E’ notte fonda, quando lo psicologo di provincia Augusto Flores viene chiamato al distretto di polizia della zona per verificare e interrogare il noto l’agente speciale Vogel che ha avuto un incidente d’auto senza conseguenze ma che ha la camicia macchiata di sangue. Dal discorso che iniziano i due uomini veniamo a conoscenza di ciò che è successo per molto tempo nella zona… Siamo nel paesino montano di Avechot, sulle Alpi, durante le vacanze natalizie, la sedicenne Anna Lou, bravissima ragazza dai capelli rossi, appartenente ad una famiglia ancora più semplice e cattolicissima, scompare senza lasciare traccia e allora viene mandato ad indagare l’agente Vogel, un uomo solitario, furbo, cinico e opportunista. E giacché nessuno sembra interessato al caso e non ci sono prove di nessun genere, riesce ad attivare con un trucco la stampa nazionale ottenendo l’attenzione che lui crede di meritare più che per il caso di sparizione. E nei giorni successivi, non trovando il corpo della ragazza, alcun indizio o un colpevole qualsiasi, decide di fabbricarne uno partendo da un furgono bianco, ma naturalmente il segugio si trasforma in preda e tuto ciò che appare potrebbe non essere…

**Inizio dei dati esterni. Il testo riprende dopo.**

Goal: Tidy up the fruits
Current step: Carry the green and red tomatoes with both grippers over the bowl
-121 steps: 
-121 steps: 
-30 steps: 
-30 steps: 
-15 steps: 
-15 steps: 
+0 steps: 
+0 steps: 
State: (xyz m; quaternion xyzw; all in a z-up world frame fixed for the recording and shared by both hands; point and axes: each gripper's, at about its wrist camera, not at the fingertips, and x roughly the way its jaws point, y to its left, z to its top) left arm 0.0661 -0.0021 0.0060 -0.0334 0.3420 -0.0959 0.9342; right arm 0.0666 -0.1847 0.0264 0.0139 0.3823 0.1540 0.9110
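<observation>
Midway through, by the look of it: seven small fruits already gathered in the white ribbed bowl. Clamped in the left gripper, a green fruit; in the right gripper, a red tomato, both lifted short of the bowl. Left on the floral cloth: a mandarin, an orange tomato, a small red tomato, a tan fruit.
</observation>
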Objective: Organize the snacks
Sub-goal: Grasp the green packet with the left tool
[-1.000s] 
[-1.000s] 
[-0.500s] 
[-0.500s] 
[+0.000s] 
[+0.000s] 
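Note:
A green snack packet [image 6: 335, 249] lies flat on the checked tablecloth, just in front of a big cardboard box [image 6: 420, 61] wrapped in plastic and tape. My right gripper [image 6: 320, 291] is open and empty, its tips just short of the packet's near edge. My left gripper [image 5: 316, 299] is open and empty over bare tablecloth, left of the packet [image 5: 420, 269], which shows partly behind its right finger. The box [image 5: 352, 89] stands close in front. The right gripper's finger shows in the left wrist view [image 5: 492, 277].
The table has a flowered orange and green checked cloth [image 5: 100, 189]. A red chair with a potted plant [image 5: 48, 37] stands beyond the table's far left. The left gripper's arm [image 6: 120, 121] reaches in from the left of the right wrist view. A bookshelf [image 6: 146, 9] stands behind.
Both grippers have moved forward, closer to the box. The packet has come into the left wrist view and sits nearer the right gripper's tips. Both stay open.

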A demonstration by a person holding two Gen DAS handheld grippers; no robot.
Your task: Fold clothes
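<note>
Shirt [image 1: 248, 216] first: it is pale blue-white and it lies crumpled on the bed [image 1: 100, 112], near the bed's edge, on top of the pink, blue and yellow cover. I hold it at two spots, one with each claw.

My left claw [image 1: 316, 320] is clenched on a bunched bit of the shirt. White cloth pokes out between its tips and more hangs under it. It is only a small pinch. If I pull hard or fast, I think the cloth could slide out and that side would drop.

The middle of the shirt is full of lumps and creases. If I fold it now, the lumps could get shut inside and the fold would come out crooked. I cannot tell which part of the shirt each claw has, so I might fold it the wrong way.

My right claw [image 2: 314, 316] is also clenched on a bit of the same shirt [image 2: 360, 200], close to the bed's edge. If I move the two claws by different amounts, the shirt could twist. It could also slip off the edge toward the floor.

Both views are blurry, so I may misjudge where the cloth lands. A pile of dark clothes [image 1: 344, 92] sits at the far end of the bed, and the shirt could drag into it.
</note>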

Un’opera prima di buona fattura tecnica ma simile a una fiction, e con troppi rimandi ad altri film, in cui ritornano spesso alcuni plastici del paesino e della Alpi che dovrebbero significare qualcosa ma che rimandano a quelli visti nei programmi televisivi e il cui finale è un po’ ‘ troppo ‘; una sceneggiatura in cui purtroppo vengono usate frasi a effetto irreali nei momenti topici della storia. Una fotografia ( Federico Masiero ) che segue il climax con una luce tra il rosso scuro e il marrone, con degli interni ( Tonino Zera ) non ben precisi ma a volte quasi anni Sessanta, e una colonna sonora ( Vito Lo Re ) fatta d’archi e messa un po’ dappertutto che dovrebbe supportare ancora di più l’atmosfera cupa.
Un cast sicuramente notevole, fatto di attori bravi e consolidati, ma Toni Servillo quando è lasciato a briglia sciolta gigioneggia ( un po’ imbarazzante l’applauso che fa in una classe di liceo mentre il professore sospettato spiega agli alunni quale è la motivazione di un assassino; non è esagerato pensare che siamo dalle parti di un telefilm poliziesco alla Derrick ); Alessio Boni non riesce con credibilità a creare un personaggio doppio ed equivoco e non certo farfugliando riesce a dare spessore al personaggio; lo stesso Jean Reno ( attore mito per molti ) nonostante un ruolo significativo rimane sbiadito e opaco; non si comprende perché un’attrice brava, sex symbol degli Anni Ottanta, come Greta Scacchi, sia resa irriconoscibile e le si diano ruoli marginali negli ultimi tempi in Italia ( lo stesso è avvenuto nel film di Amelio ).